_TASK BRIEF_
Return only the lines of the data below from the line with "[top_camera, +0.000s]" up to and including the line with "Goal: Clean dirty", exactly as written, with the pictures omitted.

(DATA SECTION begins)

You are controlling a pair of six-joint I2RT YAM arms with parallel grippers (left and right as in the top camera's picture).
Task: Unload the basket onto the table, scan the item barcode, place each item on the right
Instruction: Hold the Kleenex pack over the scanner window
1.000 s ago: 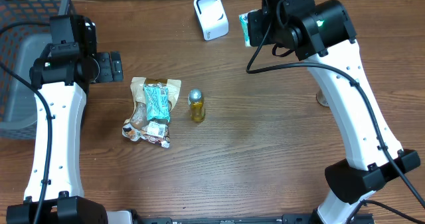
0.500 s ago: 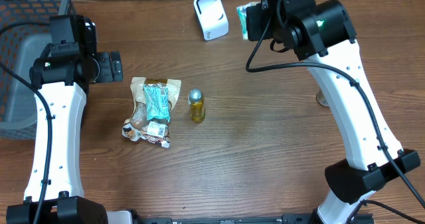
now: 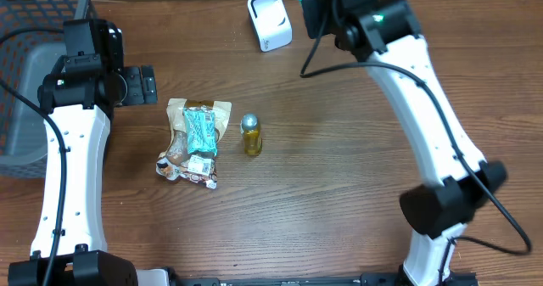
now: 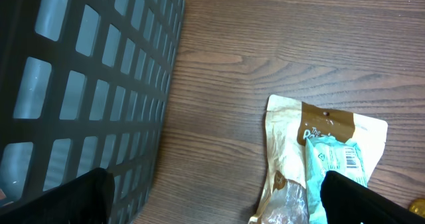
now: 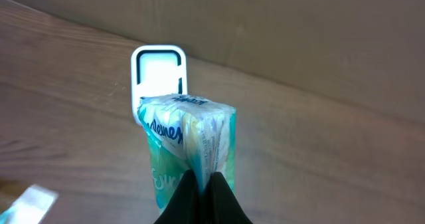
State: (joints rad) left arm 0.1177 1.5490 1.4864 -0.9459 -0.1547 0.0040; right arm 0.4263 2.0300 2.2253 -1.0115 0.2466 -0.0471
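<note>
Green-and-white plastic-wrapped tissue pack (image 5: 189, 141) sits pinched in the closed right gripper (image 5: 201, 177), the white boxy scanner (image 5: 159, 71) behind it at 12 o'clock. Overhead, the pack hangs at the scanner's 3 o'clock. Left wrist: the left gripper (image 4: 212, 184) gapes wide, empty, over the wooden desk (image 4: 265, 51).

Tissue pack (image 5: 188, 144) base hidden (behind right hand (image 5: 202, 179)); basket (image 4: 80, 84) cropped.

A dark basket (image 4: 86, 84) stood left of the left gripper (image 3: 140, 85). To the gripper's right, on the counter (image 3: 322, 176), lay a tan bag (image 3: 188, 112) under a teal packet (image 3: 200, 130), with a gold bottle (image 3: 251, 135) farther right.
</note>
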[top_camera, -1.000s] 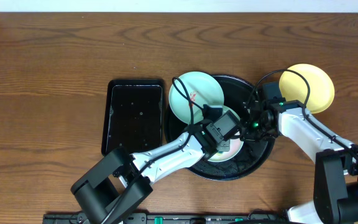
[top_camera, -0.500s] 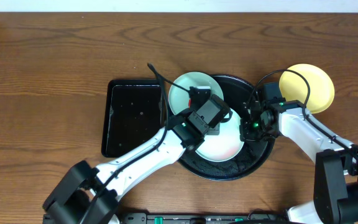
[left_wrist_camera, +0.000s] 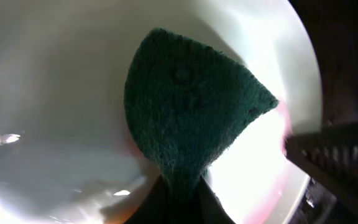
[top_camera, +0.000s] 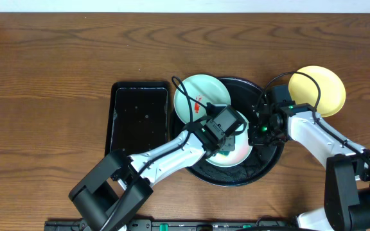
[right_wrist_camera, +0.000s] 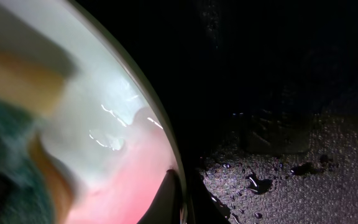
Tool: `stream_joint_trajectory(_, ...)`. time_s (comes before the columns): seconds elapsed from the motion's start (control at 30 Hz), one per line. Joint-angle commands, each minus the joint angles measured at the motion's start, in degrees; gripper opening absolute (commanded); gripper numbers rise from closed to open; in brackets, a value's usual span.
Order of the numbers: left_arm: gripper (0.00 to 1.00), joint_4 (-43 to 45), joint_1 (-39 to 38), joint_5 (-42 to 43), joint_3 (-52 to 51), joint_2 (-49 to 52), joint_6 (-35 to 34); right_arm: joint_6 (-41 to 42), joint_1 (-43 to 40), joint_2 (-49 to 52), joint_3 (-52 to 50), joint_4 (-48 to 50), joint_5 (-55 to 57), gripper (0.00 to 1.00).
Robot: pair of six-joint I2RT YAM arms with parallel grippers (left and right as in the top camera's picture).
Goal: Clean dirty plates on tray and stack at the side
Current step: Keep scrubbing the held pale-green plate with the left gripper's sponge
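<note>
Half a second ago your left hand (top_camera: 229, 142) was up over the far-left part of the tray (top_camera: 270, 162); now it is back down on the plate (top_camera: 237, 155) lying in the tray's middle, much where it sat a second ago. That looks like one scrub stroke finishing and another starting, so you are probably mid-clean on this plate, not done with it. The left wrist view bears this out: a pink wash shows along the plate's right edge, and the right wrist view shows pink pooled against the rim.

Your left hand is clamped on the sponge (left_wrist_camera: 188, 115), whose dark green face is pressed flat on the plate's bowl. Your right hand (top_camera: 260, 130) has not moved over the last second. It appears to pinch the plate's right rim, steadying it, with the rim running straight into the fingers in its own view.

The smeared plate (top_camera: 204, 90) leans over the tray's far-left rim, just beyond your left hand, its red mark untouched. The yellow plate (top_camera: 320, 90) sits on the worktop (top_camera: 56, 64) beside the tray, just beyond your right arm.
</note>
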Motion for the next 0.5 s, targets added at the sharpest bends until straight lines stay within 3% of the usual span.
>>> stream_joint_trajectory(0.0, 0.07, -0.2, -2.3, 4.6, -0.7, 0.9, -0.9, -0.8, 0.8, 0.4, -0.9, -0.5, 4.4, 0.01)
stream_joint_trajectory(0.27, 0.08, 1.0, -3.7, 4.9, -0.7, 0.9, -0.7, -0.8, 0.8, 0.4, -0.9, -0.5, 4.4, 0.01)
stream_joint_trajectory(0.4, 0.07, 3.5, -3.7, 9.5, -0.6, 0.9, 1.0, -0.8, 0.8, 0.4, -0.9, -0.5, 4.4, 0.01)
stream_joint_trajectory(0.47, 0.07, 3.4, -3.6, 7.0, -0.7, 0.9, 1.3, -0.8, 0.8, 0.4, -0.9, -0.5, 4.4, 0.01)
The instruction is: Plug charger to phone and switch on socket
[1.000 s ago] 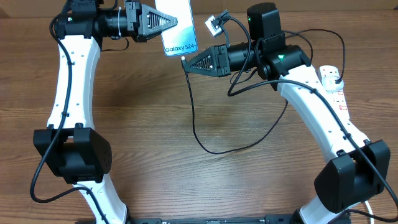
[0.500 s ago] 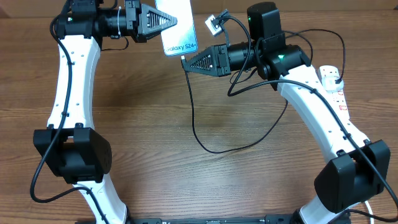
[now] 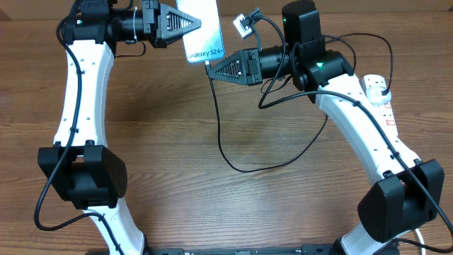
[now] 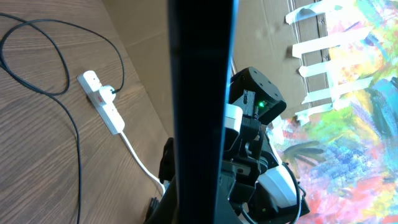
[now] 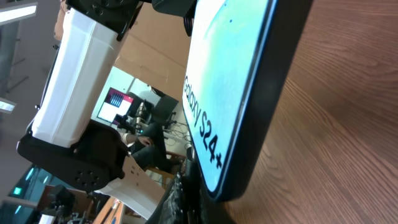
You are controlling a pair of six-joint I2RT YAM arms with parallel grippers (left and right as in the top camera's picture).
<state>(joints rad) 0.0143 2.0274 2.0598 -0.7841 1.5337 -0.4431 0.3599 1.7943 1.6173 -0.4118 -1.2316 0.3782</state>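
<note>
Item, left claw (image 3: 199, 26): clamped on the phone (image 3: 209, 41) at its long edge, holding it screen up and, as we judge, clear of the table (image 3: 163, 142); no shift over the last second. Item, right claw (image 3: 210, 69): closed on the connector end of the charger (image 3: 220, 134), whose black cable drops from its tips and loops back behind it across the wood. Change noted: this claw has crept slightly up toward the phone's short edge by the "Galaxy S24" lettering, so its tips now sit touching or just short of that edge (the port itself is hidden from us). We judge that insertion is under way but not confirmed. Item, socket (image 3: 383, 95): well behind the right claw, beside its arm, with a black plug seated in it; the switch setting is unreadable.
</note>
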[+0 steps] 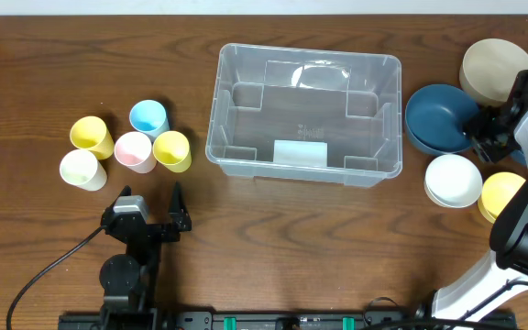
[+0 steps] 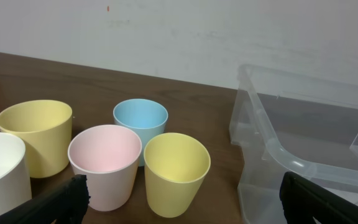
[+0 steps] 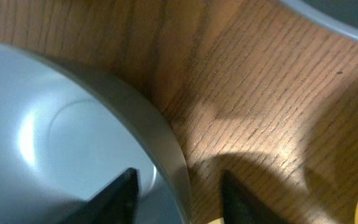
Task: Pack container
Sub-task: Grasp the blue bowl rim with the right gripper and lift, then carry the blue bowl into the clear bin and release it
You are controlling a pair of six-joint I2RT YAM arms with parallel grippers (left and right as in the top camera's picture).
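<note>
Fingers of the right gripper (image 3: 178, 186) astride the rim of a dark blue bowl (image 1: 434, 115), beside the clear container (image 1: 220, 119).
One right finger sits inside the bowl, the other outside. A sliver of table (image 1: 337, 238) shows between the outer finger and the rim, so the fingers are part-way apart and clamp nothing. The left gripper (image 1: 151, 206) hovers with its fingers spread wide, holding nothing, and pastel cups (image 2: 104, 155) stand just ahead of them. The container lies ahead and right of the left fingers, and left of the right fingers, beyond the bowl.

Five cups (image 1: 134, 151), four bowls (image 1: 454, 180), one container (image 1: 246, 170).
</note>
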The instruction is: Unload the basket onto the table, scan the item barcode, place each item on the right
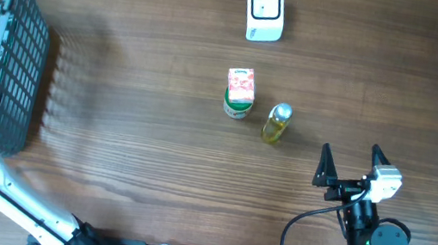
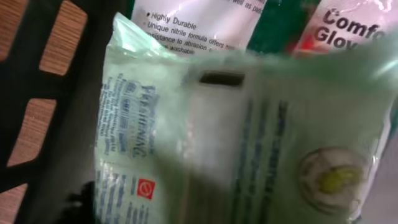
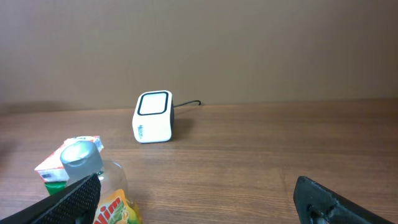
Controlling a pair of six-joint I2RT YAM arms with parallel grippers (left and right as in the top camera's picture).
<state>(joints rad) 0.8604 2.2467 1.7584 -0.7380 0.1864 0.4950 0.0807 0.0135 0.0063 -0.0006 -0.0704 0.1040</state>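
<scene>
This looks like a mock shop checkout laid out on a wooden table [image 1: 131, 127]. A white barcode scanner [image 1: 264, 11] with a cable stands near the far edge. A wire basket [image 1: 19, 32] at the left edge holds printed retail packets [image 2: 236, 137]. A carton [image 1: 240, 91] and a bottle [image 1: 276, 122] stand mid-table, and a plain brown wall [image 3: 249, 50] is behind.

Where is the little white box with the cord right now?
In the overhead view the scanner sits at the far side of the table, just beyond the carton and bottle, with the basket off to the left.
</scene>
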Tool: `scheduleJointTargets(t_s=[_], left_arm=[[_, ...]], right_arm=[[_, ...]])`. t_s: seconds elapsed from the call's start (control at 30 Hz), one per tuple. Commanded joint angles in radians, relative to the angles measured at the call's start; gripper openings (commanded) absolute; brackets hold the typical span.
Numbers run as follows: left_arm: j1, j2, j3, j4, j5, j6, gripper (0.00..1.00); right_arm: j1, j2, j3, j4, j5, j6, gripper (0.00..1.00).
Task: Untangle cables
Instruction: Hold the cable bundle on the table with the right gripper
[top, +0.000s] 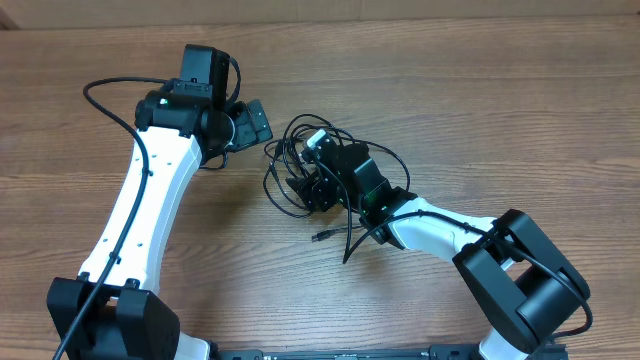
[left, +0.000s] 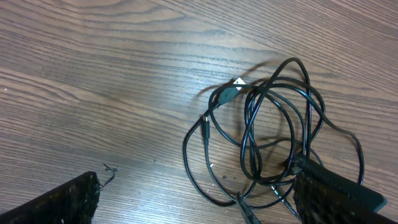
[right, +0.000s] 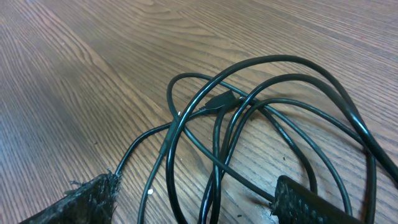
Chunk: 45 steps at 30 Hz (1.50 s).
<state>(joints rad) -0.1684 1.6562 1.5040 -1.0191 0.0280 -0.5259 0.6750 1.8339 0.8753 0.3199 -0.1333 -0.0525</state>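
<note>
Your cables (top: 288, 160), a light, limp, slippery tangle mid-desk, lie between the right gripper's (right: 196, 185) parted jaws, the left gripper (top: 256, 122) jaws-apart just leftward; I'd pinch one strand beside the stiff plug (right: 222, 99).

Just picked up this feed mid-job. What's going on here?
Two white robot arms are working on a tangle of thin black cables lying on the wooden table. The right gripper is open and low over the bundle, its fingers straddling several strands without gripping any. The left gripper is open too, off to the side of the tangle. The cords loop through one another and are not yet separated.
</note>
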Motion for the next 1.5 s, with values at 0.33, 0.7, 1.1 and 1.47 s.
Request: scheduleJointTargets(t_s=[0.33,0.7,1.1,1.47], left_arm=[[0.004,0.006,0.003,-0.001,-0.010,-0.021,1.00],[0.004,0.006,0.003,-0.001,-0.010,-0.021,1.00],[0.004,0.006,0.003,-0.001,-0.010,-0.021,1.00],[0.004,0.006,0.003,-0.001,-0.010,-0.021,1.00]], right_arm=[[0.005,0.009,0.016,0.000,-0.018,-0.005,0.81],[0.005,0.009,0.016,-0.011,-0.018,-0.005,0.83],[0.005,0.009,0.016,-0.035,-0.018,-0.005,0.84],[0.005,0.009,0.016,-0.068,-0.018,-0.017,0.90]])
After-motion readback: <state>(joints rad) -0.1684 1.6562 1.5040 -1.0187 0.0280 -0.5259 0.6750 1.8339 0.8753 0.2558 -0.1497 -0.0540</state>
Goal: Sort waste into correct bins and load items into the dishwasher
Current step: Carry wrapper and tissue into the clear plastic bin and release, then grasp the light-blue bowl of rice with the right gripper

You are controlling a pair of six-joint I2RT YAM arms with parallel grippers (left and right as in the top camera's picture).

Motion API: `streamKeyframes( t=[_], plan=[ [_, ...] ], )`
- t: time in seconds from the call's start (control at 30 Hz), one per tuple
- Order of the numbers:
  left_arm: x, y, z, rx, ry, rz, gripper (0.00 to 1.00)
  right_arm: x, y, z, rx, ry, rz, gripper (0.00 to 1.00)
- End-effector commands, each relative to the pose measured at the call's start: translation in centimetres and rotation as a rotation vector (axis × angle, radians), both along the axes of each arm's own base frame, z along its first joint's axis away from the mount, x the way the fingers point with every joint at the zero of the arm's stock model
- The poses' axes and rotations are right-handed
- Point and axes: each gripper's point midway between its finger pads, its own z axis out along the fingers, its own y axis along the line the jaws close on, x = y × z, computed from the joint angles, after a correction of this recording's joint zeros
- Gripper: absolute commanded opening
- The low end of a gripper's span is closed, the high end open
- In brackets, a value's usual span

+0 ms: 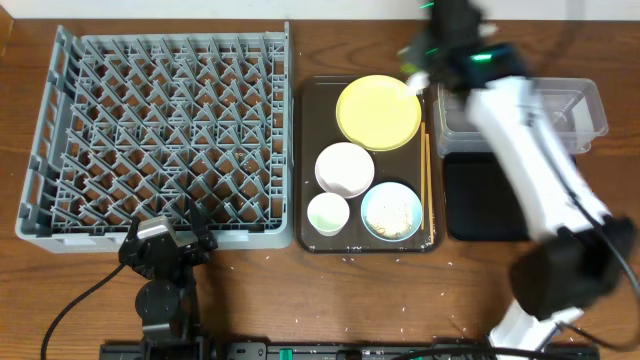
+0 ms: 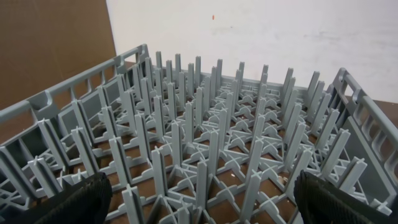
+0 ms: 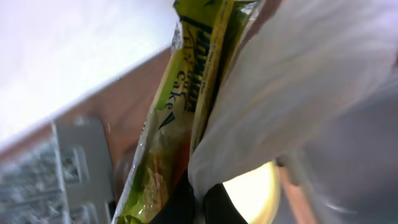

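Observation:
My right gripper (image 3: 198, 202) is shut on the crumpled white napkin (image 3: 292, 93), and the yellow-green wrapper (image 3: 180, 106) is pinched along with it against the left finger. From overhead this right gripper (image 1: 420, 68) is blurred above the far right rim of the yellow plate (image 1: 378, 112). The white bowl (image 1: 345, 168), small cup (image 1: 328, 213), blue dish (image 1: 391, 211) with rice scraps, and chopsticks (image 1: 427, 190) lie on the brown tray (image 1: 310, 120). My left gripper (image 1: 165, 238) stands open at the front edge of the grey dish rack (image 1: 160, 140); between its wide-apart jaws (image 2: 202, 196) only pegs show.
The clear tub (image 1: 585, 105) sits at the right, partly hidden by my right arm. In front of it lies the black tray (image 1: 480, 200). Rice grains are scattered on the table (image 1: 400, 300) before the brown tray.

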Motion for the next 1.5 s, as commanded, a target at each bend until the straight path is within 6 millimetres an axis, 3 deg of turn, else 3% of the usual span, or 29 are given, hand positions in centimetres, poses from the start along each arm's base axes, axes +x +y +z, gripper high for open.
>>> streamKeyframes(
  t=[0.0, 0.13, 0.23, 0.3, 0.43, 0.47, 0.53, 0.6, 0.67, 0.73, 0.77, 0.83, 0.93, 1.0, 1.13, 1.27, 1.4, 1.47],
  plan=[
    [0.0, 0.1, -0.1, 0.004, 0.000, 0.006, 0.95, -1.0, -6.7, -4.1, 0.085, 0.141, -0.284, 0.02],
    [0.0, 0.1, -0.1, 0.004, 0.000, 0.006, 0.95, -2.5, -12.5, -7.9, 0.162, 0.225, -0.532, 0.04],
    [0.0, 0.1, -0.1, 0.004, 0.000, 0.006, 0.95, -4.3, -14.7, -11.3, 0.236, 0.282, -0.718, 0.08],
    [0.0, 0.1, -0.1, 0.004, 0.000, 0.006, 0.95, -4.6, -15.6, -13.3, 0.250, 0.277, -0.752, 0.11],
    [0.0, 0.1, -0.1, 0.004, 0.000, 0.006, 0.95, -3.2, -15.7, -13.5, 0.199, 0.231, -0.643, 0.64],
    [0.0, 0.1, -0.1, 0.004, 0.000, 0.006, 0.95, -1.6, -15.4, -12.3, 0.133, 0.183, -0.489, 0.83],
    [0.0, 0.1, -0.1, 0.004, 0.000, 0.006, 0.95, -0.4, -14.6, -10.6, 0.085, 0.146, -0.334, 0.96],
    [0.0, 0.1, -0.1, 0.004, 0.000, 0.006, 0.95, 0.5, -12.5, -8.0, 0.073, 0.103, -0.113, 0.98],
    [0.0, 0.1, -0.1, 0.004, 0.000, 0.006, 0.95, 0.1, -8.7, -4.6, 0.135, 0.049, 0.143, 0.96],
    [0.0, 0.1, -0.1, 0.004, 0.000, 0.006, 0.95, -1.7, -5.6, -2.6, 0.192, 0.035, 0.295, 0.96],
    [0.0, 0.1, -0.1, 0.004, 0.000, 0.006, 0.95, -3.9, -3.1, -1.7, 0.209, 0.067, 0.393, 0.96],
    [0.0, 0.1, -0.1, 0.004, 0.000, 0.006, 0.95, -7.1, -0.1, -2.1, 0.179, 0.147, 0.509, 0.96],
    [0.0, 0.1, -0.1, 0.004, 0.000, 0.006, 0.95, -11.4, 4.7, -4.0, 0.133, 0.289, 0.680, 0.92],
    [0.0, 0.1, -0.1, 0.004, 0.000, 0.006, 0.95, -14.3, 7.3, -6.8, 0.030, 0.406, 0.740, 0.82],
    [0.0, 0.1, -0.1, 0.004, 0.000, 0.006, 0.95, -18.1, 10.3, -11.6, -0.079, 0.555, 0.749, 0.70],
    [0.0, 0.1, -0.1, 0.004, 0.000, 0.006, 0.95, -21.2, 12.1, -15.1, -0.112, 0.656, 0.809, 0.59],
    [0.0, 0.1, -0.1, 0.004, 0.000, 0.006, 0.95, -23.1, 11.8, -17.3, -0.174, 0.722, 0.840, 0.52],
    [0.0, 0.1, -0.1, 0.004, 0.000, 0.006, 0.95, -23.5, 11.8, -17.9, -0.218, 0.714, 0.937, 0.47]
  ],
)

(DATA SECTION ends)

_RESPONSE AREA_
[top_camera, +0.000s] 
[right_wrist_camera, +0.000s] 
Tool: `stream_joint_trajectory(_, ...)`. time_s (comes before the columns): seconds elapsed from the motion's start (control at 30 Hz), one per line. Joint-angle commands, each minus the joint angles measured at the motion's start, in degrees; gripper opening absolute (commanded); gripper numbers rise from closed to open; in brackets, a value's usual span.
Order of the numbers: left_arm: gripper (0.00 to 1.00), joint_4 (-43 to 45), joint_1 (-39 to 38), joint_5 (-42 to 43), joint_3 (-52 to 51), joint_2 (-49 to 52), joint_6 (-35 to 34); right_arm: joint_6 (-41 to 42), joint_1 (-43 to 40), joint_2 (-49 to 52), joint_3 (-52 to 50), joint_4 (-48 to 50), joint_5 (-55 to 57), gripper (0.00 to 1.00).
Robot: pair of six-joint I2RT YAM arms with parallel grippers (left and right as in the top camera's picture).
Goal: Clean dirty plates on tray and stack at the side

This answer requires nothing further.